Biomass is a renewable organic material that originates from both plants and animals. Some of the examples include wood, food crops, grassy and wood plants, agriculture and forest residues, oil-rich algae, and organic components of municipal, industrial, and livestock wastes. Because it increases the constant pressure on the environment, handling livestock manure is one of the main problems in many regions of the world. Animal waste products, such as cow manure, should be properly disposed of to avoid health and environmental risks [1]. The amount of cow manure produced by feedlot farming has recently increased significantly, and the majority of it is either dumped in landfills or spread untreated on the ground. An alternate method of waste treatment and energy recovery can be achieved via anaerobic digestion. This method has long been used around the world, particularly in tropical countries, with relative success. Further, various countries around the world have developed laws and introduced policies at municipal/city, state, national, and international levels to adopt clean energy technologies to effectively treat the biomass and generate fuels and thus lessen our reliance on fossil fuels [2]. Production of biogas and improving biogas production efficiency from livestock wastes such as animal dung, particularly from cow dung/manure, fits very well with alternate methods of waste treatment and the production of value-added products. The biogas thus generated is used as cooking gas, particularly in rural communities. The solids left behind from the anaerobic digestion can be turned into organic fertilizer for plants [3].
Similarly, using waste-to-energy techniques, various organic wastes, e.g., the organic portion of municipal solid waste, sewage sludge, food waste, animal manure, etc., can also be subjected to anaerobic digestion [4]. This technique involves the breakdown of organic material in the absence of oxygen, leading to the formation of gases such as methane (CH4), carbon dioxide (CO2), ammonia (NH3), and low-molecular-weight organic acids [5]. The latter process leads to significant reduction in the likelihood of (i) nitrates seeping into groundwater; (ii) nitrates and pathogens being released into surface waterways; and (iii) the emission of odors from lagoons into the air. Further, the components of anaerobic digester systems have long been employed in municipal wastewater treatment facilities, and recently, they have also been used to process industrial and agricultural waste [6].
In anaerobic environments, the methanogenic bacteria thrive to their maximum potential. Accordingly, these systems typically create biogas with a big proportion of CH4 (up to 70%) and a little amount of CO2 and other gases when organic wastes are the main input [7]. The various physiochemical factors that affect biogas production include (i) the condition of the digester; (ii) nutrients; (iii) pH; (iv) temperature; (v) the ratio carbon/nitrogen; and (vi) the starter culture (anaerobic bacteria) used.

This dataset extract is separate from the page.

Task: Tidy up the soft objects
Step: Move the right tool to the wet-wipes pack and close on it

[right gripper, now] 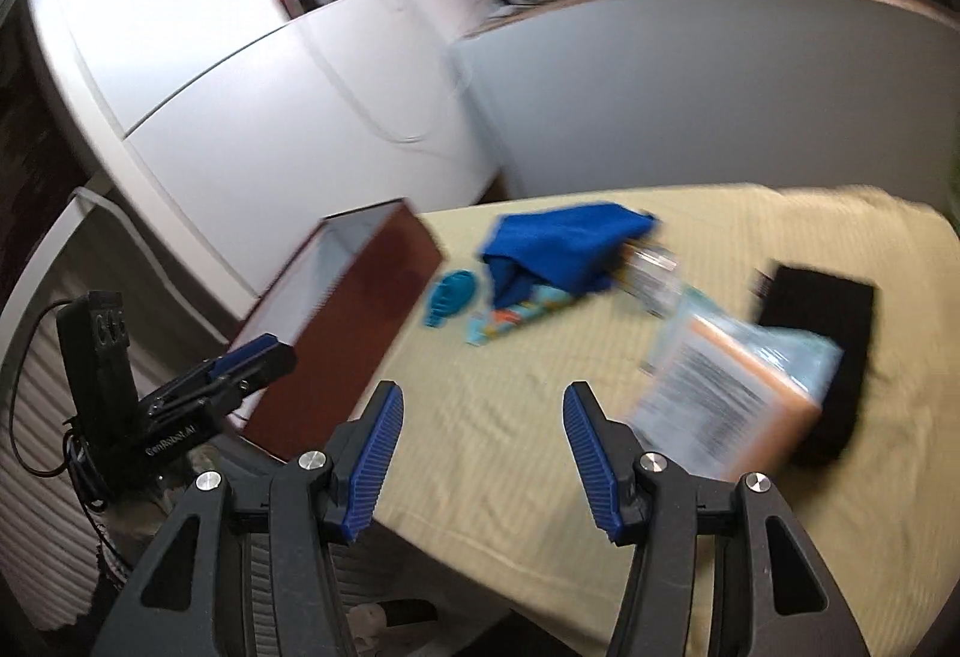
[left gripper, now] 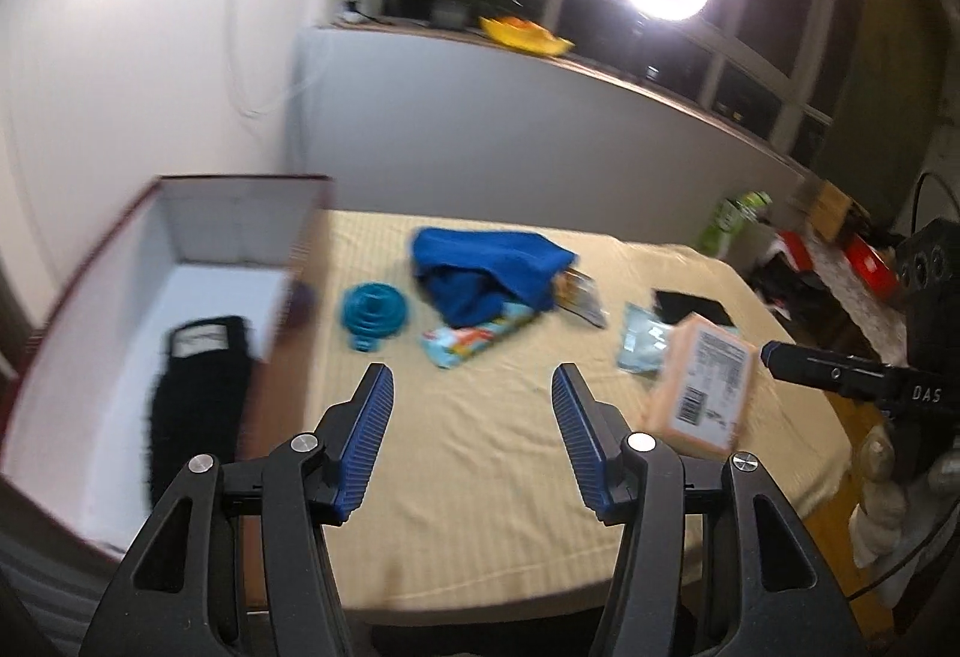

It is important to note that methanogenic bacteria optimally function in the pH range of 6.6 to 7.6 [8]. Given the latter, the conditions in an anaerobic digester must be kept in equilibrium and dynamically managed for the digesters to work optimally [9]. The lack of such maintenance leads to inefficiency in biogas production as well as the failure of anaerobic digesters.
The microbial electrochemical cell (MEC) is one of the rapidly evolving microbial electrochemical technologies and is a component of a broad platform of upcoming sustainable energy and chemical production technologies [10]. Electromethanogenesis can be performed using electrons and the hydrogen produced at the cathode in an MEC via the application of a small voltage to convert CO2 properly to CH4 [11]. The MEC system utilizes exoelectrogenic bacterial biofilm on an anode to biodegrade organic material and produce biological hydrogen. The need for water molecules to sustain the hydrolysis reaction and the acetogenesis stage makes it possible to sustain the above phenomenon. When complex organic substances are in the hydrolysis stage, hydrolytic microorganisms in the system break them down into monomers, which are more soluble chemicals with lower molecular weights [8]. It can be difficult to keep microbial electrochemical systems operating steadily and consistently, especially in dynamic situations like waste treatment systems. The performance of the system as a whole, as well as microbial activity, can be affected by variations in temperature, pH, substrate availability, and other environmental parameters [12]. Despite the various limiting factors, the aim of the study is to overcome these obstacles and enhance the microbial electrochemical systems’ scalability, dependability, and efficiency in the production of methane and other uses. In this regard, we demonstrate the enhancement of methane production at a low temperature in an MEC, using cow dung as a substrate and a mixed culture of microbes as methanogens. Further, we also characterize the methanogenic bacteria present in these cultures.

2. Materials and Methods

2.1. Materials

All the chemicals used in this study were of reagent grade and were available locally unless specifically stated. All of the experimental work was conducted at the research laboratories in The Central Department of Biotechnology, Tribhuvan University, Kirtipur, Nepal.

2.2. Collection of Cow Dung/Cattle Manure

Fresh cow dung/cattle manure was obtained from a medium-sized cow farm/shed in Kirtipur, Nepal. The manure collected was relatively fresh (~1 h from the time it was dropped). The cows in this farm were fed with grass, hay, grains, and legumes.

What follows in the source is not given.